Data items
*** Begin section ***

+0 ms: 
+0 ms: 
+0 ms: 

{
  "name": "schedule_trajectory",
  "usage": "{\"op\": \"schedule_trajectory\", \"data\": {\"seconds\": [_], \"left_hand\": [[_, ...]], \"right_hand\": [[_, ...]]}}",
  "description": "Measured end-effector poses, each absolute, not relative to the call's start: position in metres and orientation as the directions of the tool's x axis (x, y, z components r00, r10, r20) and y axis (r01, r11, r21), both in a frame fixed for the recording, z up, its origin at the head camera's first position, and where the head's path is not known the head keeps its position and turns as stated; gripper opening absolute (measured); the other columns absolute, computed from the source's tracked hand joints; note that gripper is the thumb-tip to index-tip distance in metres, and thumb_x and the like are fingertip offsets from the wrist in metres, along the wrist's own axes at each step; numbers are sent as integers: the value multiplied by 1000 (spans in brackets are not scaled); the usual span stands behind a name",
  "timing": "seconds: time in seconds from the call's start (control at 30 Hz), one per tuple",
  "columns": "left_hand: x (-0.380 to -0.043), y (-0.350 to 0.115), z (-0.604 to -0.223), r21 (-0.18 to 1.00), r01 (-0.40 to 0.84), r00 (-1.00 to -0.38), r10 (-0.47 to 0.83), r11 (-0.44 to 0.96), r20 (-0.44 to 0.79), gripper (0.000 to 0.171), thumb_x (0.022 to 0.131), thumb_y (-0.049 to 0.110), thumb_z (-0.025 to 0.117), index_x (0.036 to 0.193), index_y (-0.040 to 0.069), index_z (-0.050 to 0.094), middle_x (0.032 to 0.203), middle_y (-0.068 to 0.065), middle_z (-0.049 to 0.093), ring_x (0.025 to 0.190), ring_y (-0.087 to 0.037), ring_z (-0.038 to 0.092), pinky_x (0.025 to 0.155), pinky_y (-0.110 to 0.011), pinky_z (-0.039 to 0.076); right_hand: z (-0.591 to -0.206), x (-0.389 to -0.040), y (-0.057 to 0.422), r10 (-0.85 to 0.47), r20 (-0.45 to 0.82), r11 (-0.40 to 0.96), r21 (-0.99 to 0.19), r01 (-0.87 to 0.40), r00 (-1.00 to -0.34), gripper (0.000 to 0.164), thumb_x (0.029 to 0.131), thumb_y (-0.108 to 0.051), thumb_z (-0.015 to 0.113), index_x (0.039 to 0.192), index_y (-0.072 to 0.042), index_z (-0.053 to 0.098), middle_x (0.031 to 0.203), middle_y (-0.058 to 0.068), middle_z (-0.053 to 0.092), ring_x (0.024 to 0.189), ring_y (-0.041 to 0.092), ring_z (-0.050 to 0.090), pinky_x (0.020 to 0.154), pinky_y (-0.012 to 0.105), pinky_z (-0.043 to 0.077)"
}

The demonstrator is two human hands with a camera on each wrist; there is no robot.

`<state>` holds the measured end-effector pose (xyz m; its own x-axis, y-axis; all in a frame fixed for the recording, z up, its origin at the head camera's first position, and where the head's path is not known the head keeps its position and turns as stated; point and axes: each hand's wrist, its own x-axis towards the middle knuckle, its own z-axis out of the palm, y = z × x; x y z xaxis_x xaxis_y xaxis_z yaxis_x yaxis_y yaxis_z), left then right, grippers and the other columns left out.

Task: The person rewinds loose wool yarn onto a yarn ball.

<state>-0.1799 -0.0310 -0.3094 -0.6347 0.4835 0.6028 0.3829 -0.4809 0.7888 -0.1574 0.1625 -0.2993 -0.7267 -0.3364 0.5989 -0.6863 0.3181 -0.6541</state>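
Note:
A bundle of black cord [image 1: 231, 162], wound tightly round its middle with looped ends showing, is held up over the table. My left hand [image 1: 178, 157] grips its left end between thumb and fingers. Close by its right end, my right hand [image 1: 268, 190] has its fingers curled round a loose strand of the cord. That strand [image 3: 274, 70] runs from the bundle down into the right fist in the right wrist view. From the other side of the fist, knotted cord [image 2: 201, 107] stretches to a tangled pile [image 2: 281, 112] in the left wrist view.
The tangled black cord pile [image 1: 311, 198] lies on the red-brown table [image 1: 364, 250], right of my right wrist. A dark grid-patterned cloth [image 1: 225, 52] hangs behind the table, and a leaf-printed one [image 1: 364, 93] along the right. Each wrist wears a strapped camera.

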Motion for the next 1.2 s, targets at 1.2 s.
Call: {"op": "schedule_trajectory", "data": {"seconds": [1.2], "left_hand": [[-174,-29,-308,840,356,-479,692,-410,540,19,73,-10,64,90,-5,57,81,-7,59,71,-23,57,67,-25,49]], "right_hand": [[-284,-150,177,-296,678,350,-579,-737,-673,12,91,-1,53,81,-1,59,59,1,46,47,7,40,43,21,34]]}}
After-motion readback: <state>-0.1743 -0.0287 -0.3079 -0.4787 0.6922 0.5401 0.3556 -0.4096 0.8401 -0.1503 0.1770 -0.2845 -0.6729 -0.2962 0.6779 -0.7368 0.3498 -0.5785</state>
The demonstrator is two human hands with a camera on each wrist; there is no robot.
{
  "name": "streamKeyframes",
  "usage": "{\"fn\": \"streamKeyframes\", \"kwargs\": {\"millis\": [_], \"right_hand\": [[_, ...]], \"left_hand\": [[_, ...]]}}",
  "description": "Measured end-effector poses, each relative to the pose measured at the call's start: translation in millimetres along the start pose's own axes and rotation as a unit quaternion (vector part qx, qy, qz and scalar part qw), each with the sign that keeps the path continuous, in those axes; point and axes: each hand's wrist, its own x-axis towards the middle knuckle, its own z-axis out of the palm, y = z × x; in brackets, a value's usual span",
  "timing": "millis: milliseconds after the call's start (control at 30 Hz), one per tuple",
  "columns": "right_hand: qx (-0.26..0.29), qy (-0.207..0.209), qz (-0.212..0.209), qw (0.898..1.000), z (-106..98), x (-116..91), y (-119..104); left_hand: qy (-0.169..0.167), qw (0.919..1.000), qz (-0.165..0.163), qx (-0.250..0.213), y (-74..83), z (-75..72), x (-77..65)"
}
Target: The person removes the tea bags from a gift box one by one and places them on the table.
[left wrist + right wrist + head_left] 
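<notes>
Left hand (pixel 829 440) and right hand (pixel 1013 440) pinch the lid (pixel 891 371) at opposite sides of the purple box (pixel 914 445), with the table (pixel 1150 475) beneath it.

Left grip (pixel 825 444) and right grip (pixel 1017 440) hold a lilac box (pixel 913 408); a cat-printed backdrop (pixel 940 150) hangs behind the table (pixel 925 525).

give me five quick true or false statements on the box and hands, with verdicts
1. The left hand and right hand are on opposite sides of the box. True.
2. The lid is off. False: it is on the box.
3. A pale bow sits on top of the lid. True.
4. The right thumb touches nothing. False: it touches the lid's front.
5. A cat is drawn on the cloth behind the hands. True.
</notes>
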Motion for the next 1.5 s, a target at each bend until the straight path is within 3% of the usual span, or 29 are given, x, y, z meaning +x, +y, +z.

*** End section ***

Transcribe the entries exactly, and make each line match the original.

Written reply:
+0 ms: 
+0 ms: 
+0 ms: 

{
  "name": "schedule_trajectory",
  "usage": "{\"op\": \"schedule_trajectory\", \"data\": {\"seconds\": [_], \"left_hand\": [[_, ...]], \"right_hand\": [[_, ...]]}}",
  "description": "Measured end-effector poses, each absolute, not relative to the call's start: position in metres and orientation as the directions of the tool's x axis (x, y, z components r00, r10, r20) and y axis (r01, r11, r21), both in a frame fixed for the recording, z up, its origin at the head camera's first position, and where the head's path is not known the head keeps its position and turns as stated; gripper opening absolute (measured); the other columns absolute, computed from the source's tracked hand joints; note that gripper is the thumb-tip to index-tip distance in metres, and thumb_x and the like are fingertip offsets from the wrist in metres, along the wrist's own axes at each step; numbers are sent as integers: the value multiplied by 1000 (spans in brackets are not scaled); the usual span stands behind a name",
  "timing": "seconds: time in seconds from the call's start (control at 30 Hz), one per tuple",
  "columns": "left_hand: x (-0.380 to -0.043), y (-0.350 to 0.115), z (-0.604 to -0.223), r21 (-0.18 to 1.00), r01 (-0.40 to 0.84), r00 (-1.00 to -0.38), r10 (-0.47 to 0.83), r11 (-0.44 to 0.96), r20 (-0.44 to 0.79), gripper (0.000 to 0.171), thumb_x (0.022 to 0.131), thumb_y (-0.049 to 0.110), thumb_z (-0.025 to 0.117), index_x (0.036 to 0.193), index_y (-0.040 to 0.069), index_z (-0.050 to 0.094), middle_x (0.032 to 0.203), middle_y (-0.068 to 0.065), middle_z (-0.049 to 0.093), ring_x (0.025 to 0.190), ring_y (-0.087 to 0.037), ring_z (-0.038 to 0.092), pinky_x (0.025 to 0.155), pinky_y (-0.110 to 0.011), pinky_z (-0.039 to 0.076); right_hand: z (-0.591 to -0.206), x (-0.389 to -0.040), y (-0.057 to 0.422), r10 (-0.85 to 0.47), r20 (-0.45 to 0.82), r11 (-0.40 to 0.96), r21 (-0.99 to 0.19), r01 (-0.87 to 0.40), r00 (-1.00 to -0.34), gripper (0.000 to 0.164), thumb_x (0.029 to 0.131), thumb_y (-0.108 to 0.051), thumb_z (-0.015 to 0.113), index_x (0.039 to 0.192), index_y (-0.072 to 0.042), index_z (-0.053 to 0.098), middle_x (0.031 to 0.203), middle_y (-0.058 to 0.068), middle_z (-0.053 to 0.092), ring_x (0.024 to 0.189), ring_y (-0.041 to 0.092), ring_z (-0.050 to 0.090), pinky_x (0.020 to 0.154), pinky_y (-0.012 to 0.105), pinky_z (-0.043 to 0.077)"
}

The demonstrator is two human hands with a camera on each wrist; there is no robot.

`<state>` holds the measured end-effector pose (xyz m; its own x-axis, y-axis; all in a frame fixed for the recording, z up, its origin at the head camera's first position, and where the head's path is not known the head keeps its position and turns as stated; point and axes: each hand's wrist, its own x-axis towards the middle knuckle, its own z-axis out of the palm, y = z × x; x y z xaxis_x xaxis_y xaxis_z yaxis_x yaxis_y yaxis_z), left then right, grippers and the other columns left out.

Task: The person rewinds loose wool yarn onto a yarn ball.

<state>-0.1799 -0.0310 -0.3094 -0.6347 0.4835 0.6028 0.3829 -0.4809 0.7888 -0.1574 0.1625 -0.2993 -0.7267 -0.3364 0.5989 -0.6863 0.3181 -0.6541</state>
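Note:
A bundle of black cord [image 1: 231, 162], wound tightly round its middle with looped ends showing, is held up over the table. My left hand [image 1: 178, 157] grips its left end between thumb and fingers. Close by its right end, my right hand [image 1: 268, 190] has its fingers curled round a loose strand of the cord. That strand [image 3: 274, 70] runs from the bundle down into the right fist in the right wrist view. From the other side of the fist, knotted cord [image 2: 201, 107] stretches to a tangled pile [image 2: 281, 112] in the left wrist view.
The tangled black cord pile [image 1: 311, 198] lies on the red-brown table [image 1: 364, 250], right of my right wrist. A dark grid-patterned cloth [image 1: 225, 52] hangs behind the table, and a leaf-printed one [image 1: 364, 93] along the right. Each wrist wears a strapped camera.
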
Motion for the next 1.2 s, targets at 1.2 s.
Call: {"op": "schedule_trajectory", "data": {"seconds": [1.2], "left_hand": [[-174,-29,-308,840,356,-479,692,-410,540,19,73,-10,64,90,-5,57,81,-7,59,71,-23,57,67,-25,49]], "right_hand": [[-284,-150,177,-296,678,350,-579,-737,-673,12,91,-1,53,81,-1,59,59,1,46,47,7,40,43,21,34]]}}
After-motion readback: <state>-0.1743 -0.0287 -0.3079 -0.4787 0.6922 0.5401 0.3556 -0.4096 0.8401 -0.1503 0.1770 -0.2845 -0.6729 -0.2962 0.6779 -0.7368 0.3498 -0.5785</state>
The demonstrator is two human hands with a camera on each wrist; there is no robot.
{
  "name": "streamKeyframes",
  "usage": "{\"fn\": \"streamKeyframes\", \"kwargs\": {\"millis\": [_], \"right_hand\": [[_, ...]], \"left_hand\": [[_, ...]]}}",
  "description": "Measured end-effector poses, each relative to the pose measured at the call's start: translation in millimetres along the start pose's own axes and rotation as a unit quaternion (vector part qx, qy, qz and scalar part qw), each with the sign that keeps the path continuous, in those axes; point and axes: each hand's wrist, its own x-axis towards the middle knuckle, its own z-axis out of the palm, y = z × x; in brackets, a value's usual span",
  "timing": "millis: milliseconds after the call's start (control at 30 Hz), one per tuple",
  "columns": "right_hand: qx (-0.26..0.29), qy (-0.207..0.209), qz (-0.212..0.209), qw (0.898..1.000), z (-106..98), x (-116..91), y (-119..104); left_hand: qy (-0.169..0.167), qw (0.919..1.000), qz (-0.165..0.163), qx (-0.250..0.213), y (-74..83), z (-75..72), x (-77..65)"
}
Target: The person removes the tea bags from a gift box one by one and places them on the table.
[left wrist + right wrist + head_left] 
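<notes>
Left hand (pixel 829 440) and right hand (pixel 1013 440) pinch the lid (pixel 891 371) at opposite sides of the purple box (pixel 914 445), with the table (pixel 1150 475) beneath it.

Left grip (pixel 825 444) and right grip (pixel 1017 440) hold a lilac box (pixel 913 408); a cat-printed backdrop (pixel 940 150) hangs behind the table (pixel 925 525).

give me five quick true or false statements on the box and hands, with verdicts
1. The left hand and right hand are on opposite sides of the box. True.
2. The lid is off. False: it is on the box.
3. A pale bow sits on top of the lid. True.
4. The right thumb touches nothing. False: it touches the lid's front.
5. A cat is drawn on the cloth behind the hands. True.
</notes>
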Motion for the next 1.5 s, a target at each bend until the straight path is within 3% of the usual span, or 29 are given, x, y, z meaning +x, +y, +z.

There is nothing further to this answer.